Under the silver lake

Faut-il vraiment chercher à comprendre tous les films ? Ou faut-il juste se laisser porter par ses sensations, ses impressions, garder vaguement la trace des fantasmes et des élucubrations d'un jeune homme paumé dans cette ville démesurée et déjantée  qu'est Los Angeles ?

Le fil conducteur du film c'est ce jeune homme, un américain très ordinaire, sans occupation (et bientôt sans logement) qui ne fait rien de ses journées sauf épier sa jolie voisine qui du jour au lendemain disparaît. Le reste n'est que déambulation plutôt qu'investigation, qui permet à David Robert Mitchell, le réalisateur, d'accumuler les scènes extravagantes, insolites, fantasques comme il est de mise dès qu'il s'agit de Los Angeles. 


Car le deuxième fil conducteur du film, c'est bien cette ville qui attire et repousse, qui fascine et rebute, qui séduit et dégoûte. Cette ville de soirées folles et de solitude, cette ville de luxe et de misère, cette ville où l'on s'imagine que tout est possible, où l'on continue de rêver de destins exceptionnels alors que chacun court de déception en déception et d'échec en échec. 

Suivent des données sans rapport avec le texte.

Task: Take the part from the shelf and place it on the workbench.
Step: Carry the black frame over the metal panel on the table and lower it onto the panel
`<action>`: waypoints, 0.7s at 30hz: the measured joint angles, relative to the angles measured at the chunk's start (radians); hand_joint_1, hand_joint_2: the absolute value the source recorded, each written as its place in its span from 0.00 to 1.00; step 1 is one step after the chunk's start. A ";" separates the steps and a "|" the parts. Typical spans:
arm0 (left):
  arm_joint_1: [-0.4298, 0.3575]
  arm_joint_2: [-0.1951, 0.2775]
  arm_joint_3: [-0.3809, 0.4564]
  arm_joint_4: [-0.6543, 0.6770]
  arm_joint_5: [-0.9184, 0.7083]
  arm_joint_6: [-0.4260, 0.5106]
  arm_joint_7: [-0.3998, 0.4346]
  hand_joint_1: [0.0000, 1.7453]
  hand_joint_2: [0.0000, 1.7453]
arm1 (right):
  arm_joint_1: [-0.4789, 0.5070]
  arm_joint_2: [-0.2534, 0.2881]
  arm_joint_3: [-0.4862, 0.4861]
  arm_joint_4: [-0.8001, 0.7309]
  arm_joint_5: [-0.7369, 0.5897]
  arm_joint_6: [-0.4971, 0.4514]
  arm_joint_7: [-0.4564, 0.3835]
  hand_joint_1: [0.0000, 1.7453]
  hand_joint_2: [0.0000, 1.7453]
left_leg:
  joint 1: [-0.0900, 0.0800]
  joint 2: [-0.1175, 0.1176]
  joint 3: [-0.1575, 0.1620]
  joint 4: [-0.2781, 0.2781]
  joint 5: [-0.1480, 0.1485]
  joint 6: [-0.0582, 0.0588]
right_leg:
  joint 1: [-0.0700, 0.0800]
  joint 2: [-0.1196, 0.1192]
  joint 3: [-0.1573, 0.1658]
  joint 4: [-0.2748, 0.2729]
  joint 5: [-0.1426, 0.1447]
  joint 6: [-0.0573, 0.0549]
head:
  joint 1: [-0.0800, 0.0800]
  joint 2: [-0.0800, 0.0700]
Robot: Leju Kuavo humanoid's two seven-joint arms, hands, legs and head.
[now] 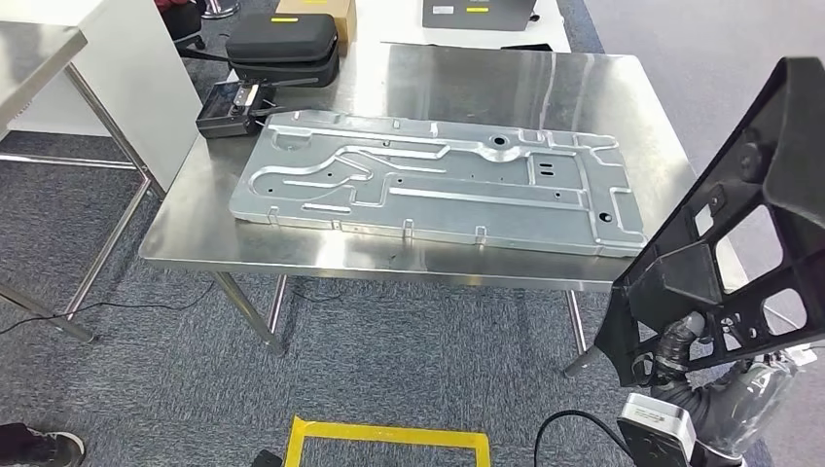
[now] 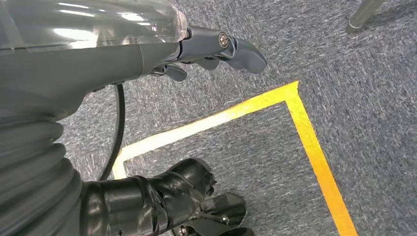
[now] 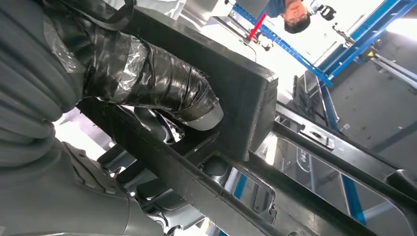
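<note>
So right now we've got the black frame part (image 1: 744, 229) in our right hand (image 1: 681, 341), which is wrapped around one of its lower bars, taped thumb pressed against the part in the right wrist view. The part is up in the air off the workbench's (image 1: 195, 229) front right corner, not touching it, standing tilted with its long axis running up and to the right, so it's more on end than flat.

The workbench lies ahead and to the left of that hand. Most of its top is taken by a big stamped metal panel (image 1: 438, 180) lying lengthwise, its right end near the right edge. Our guess is the free steel along the right edge and the back right corner is the only realistic landing spot, unless the part goes on top of the panel. Either way it probably needs tipping down flat first.

Back left corner has a black zip case (image 1: 282, 44) and a small black box (image 1: 226, 107) just beside the panel's end. The case is closed, so we can't tell what's inside.

Left hand (image 2: 216, 49) hangs down over the carpet by the yellow floor tape (image 2: 300, 123), fingers loosely curled, holding nothing.
</note>
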 joint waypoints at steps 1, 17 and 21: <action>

Under the silver lake n'est pas un film à intrigue, c'est le portrait d'un miroir aux alouettes qui a déjà inspiré beaucoup de scénaristes, de cinéastes, de romanciers, de dramaturges. Comptabiliser les références constitue sans doute pour le cinéphile averti un  autre fil conducteur, perdu hélas pour le spectateur ordinaire. 

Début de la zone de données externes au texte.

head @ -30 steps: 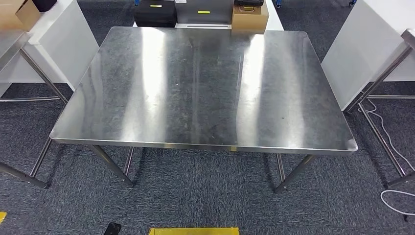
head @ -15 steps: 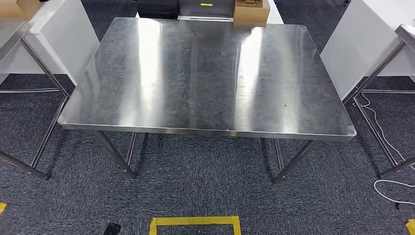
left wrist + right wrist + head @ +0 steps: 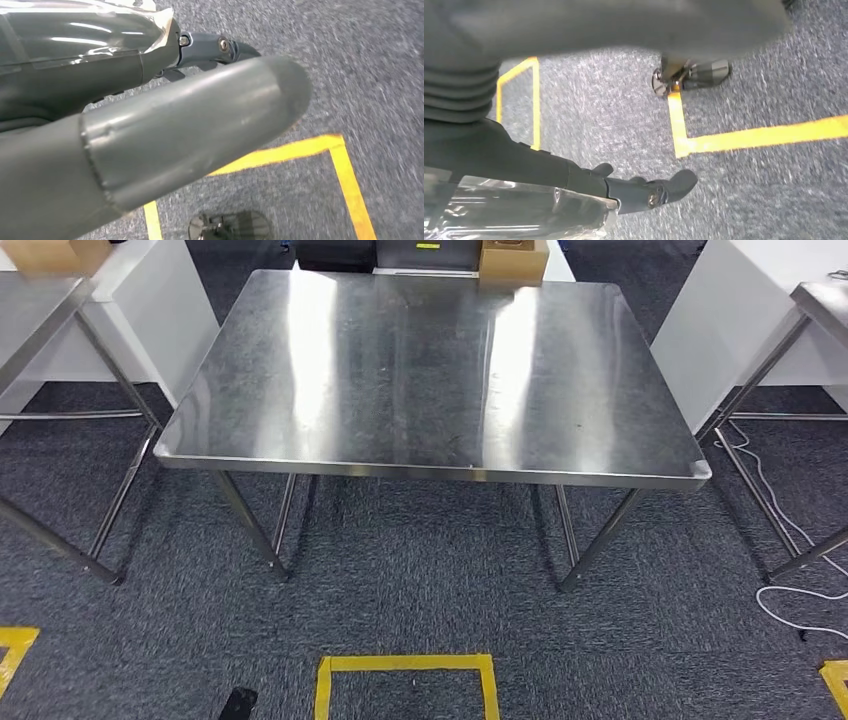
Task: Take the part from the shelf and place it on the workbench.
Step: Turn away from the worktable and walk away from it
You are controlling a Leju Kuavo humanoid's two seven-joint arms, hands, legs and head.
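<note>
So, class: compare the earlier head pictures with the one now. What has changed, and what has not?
The whole picture has shifted: the camera moved back, so the steel table sits higher and more yellow floor tape shows. That is camera motion; nothing on the scene moved. The table top is bare as before, and the cardboard box stays behind it.
</note>
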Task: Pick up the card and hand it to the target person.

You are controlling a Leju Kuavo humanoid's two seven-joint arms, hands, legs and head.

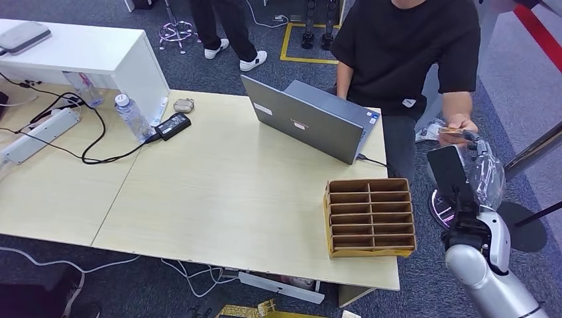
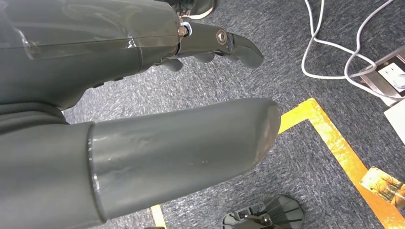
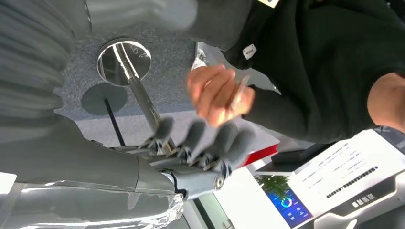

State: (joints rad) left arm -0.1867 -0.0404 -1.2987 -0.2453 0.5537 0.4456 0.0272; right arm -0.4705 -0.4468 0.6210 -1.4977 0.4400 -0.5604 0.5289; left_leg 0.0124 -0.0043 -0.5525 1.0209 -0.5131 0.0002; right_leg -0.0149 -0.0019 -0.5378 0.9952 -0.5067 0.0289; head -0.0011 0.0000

Pure coïncidence : je venais de lire Jours tranquilles, brèves rencontres d'Eve Babitz, sorte de déclaration d'amour à Los Angeles, cette ville "frénétique comme un studio de cinéma et pétillante comme une coupe de champagne", un assemblage de textes passablement décousus pour initiés. 

Los Angeles, c'est aussi et surtout ce sentiment d'exclusion quand on n'est pas dans le cercle de ceux qui ont réussi à s'y faire une place. 

Je n'ai jamais aimé Los Angeles. Sans doute la seule ville américaine que je n'aime pas.